Formerly a low-profile and somewhat anonymous senator, Cassidy is now dogged by packs of reporters and offers candid takes on the CBO’s score for the House’s health care bill (an “eye-popper,” he says). At one point, he rolled up his shirtsleeves and walked reporters through the intricacies of his health plan on a whiteboard.
He also handed his fellow Republicans a seven-page handout showing the strong correlation between the states Trump won and the parts of the country most in need of health care and health insurance. He created a spreadsheet of how much money each state would lose if Obamacare’s Medicaid expansion funding were eliminated.
And he’s pushing Republicans to revamp the Medicaid program, now an entitlement, to a set payment for every enrollee — an idea he first proposed in 2013.
He’s also seeking to automatically enroll people in a health plan with a chance to opt out — a proposal some other Republicans say is too similar to the unpopular individual mandate.
Cassidy is not alone in advocating for a health care bill that would require Democratic cooperation, and several Republican senators have stated they are uncomfortable with using the budget reconciliation process to sweep away Obamacare on a party-line vote in an effort to avoid a Democratic filibuster. But Republicans say that they cannot pursue work with Democrats until their GOP-only efforts fail first.
“I don’t like that we’re doing this through reconciliation,” said Collins. “I understand why we are because we’ve had no cooperation from the other side of the aisle, but I just think that makes it extremely difficult to come up with a comprehensive approach.”
Sen. Mike Rounds (R-S.D.), a supporter of the Cassidy-Collins bill, said that Democrats won’t cooperate unless the GOP’s party-line effort fails. But he said he was confident that Cassidy’s legislation would get consideration and that he has the most realistic view of how to move away from Obamacare: by propping up the individual markets with subsidies to keep insurance affordable for several years.
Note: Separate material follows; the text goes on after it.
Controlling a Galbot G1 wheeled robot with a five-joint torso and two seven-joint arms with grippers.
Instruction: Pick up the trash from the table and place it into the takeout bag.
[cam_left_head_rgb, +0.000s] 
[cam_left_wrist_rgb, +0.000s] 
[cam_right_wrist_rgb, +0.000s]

“He understands that you can’t just simply look at them and say … ‘We’re just going to let you fend for yourself,’” Rounds said of Cassidy. “I call it the Obamacare hangover. It’s the time period after Obamacare where we’re going to have added costs but we’re going to have to help them.”
Cassidy is sometimes sensitive to his colleagues’ opinions of him. In 2014, after being called “weird” by Louisiana Democratic Rep. Cedric Richmond, he sought a meeting with Richmond to bury the hatchet. These days, he expresses irritation at Democrats for refusing to work with him, calling them “incredibly passive” for a group of “alpha males and alpha females.”
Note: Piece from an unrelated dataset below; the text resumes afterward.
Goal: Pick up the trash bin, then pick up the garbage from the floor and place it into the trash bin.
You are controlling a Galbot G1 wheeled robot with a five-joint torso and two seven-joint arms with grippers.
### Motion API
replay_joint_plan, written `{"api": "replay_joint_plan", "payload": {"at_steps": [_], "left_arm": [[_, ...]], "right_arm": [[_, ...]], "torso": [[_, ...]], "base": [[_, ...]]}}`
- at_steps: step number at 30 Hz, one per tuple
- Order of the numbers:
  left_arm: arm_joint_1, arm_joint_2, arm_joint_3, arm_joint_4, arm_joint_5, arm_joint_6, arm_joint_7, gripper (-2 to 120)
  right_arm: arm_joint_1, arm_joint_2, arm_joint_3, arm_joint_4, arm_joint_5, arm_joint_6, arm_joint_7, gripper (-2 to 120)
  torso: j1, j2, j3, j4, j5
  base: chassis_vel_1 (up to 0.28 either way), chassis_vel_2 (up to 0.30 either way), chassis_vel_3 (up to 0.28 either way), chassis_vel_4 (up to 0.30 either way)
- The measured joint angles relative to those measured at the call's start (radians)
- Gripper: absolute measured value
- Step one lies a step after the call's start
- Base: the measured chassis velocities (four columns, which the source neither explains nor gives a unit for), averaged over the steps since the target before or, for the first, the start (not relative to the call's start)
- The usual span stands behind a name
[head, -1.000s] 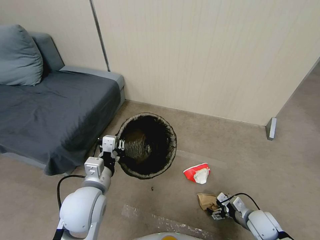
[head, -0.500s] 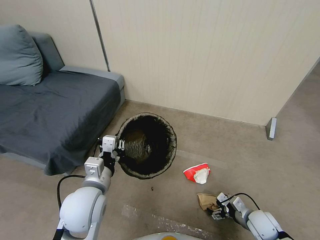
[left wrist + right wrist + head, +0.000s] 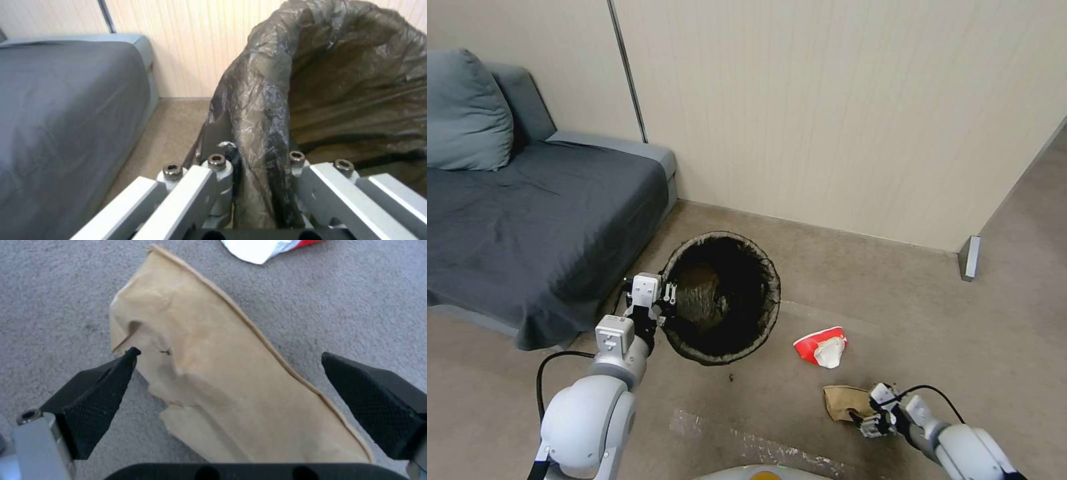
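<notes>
Carpet [image 3: 960, 333] — right gripper [image 3: 227, 373] low, agape

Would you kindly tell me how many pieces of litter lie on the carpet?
2: a flat brown paper bag between the right pincer's open fingers, and a red-and-white wrapper beyond it. More may be hidden.

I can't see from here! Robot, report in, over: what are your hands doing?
Left gripper shut on trash bin rim. Right gripper open, straddling brown paper on the floor. Red-and-white wrapper lies beside it. Nothing in the way.
</notes>
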Motion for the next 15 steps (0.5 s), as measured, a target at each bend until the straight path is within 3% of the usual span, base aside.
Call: {"api": "replay_joint_plan", "payload": {"at_steps": [3,15], "left_arm": [[-0.002,-0.001,0.001,0.003,-0.001,-0.003,0.000,5],[-0.002,-0.002,-0.002,0.005,-0.002,-0.007,0.001,5]], "right_arm": [[-0.004,-0.001,0.000,0.000,-0.002,-0.003,0.000,100],[0.003,-0.003,-0.007,-0.017,-0.011,-0.008,-0.009,100]], "torso": [[0.000,0.000,0.000,0.0000,0.0016],[0.000,0.000,0.000,0.0000,0.0009]], "base": [[0.000,0.000,0.000,0.000],[0.000,0.000,0.000,0.000]]}}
In a May interview, he excoriated Minority Leader Chuck Schumer for rallying his troops to ignore the GOP until they admit they can’t repeal Obamacare.
“Schumer says: ‘Well, you need to play by my rules. And so therefore, I’m going to write off the needs of those millions in New York,’” Cassidy said. “It’s just the craziest thing in the world.”
Meanwhile, with the GOP’s razor-thin Senate margin, many lawmakers don’t believe a health care bill can pass without Cassidy’s support.
Fueling concerns that he might oppose a GOP repeal bill is his alliance with Collins, the most moderate Senate Republican and the most likely to break with her party.
Collins jokingly told reporters recently that the duo would only do joint interviews.
“Because we’re Cassidy-Collins,” she said. “It’s my first name now.”
Cassidy recognizes this as his moment. As a lawmaker, “you want to contribute ideas, and I know I am contributing ideas,” he said in an interview after his town hall meeting last week.
He acknowledged that not all of his ideas have taken off yet and he doesn’t have the clout that comes with a committee chairmanship or decades in the Senate.
So instead, he’s going to talk about his proposal until he’s blue in the face.
“Sometimes,” he said, “ideas have to be socialized.”